- **What you are asked to do**: Exactly as written, copy the lines that run from the start of the data below to the line containing "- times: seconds", both ends included.

- **Information provided**:
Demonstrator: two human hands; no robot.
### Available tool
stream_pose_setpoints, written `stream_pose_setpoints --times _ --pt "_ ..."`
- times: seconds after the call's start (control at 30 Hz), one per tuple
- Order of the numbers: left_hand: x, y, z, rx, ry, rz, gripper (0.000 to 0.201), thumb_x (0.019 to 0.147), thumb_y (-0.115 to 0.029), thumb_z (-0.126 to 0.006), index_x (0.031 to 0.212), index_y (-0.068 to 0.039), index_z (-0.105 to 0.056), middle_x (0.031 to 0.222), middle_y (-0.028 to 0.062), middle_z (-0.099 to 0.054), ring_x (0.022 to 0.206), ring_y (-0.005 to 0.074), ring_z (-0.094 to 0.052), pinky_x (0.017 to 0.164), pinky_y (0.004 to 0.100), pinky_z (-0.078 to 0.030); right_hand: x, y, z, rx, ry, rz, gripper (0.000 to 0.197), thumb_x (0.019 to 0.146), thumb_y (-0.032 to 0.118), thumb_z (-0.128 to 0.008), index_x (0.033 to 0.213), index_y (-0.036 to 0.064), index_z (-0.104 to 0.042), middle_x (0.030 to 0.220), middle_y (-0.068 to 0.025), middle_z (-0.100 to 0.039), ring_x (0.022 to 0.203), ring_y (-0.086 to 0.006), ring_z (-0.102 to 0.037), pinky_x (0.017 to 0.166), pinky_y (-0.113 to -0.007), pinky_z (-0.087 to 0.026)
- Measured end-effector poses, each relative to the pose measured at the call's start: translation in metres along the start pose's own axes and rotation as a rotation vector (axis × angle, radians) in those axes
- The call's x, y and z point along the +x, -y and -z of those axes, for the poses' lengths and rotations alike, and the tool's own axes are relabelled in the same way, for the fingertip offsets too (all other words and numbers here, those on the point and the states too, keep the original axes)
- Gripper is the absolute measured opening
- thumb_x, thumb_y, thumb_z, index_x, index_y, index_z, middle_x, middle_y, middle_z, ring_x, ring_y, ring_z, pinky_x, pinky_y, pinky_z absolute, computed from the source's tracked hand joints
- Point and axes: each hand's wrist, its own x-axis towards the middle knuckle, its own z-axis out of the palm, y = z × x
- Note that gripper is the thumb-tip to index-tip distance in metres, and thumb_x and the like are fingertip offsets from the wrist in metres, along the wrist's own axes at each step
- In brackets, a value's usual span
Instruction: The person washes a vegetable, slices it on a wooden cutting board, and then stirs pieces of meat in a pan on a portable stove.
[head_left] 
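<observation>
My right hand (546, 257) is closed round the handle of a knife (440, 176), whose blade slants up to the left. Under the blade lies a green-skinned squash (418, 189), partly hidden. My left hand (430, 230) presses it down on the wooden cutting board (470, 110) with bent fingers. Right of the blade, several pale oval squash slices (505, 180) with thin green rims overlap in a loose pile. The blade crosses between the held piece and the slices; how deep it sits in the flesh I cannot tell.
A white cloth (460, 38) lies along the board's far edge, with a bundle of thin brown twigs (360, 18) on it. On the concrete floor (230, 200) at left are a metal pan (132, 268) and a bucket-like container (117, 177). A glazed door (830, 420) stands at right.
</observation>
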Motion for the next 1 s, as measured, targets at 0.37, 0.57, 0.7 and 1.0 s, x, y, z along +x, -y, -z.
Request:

- **Task answer**:
Demonstrator: two human hands; no robot.
### Available tool
stream_pose_setpoints, written `stream_pose_setpoints --times _ --pt "_ ..."`
- times: seconds after the call's start (control at 30 Hz), one per tuple

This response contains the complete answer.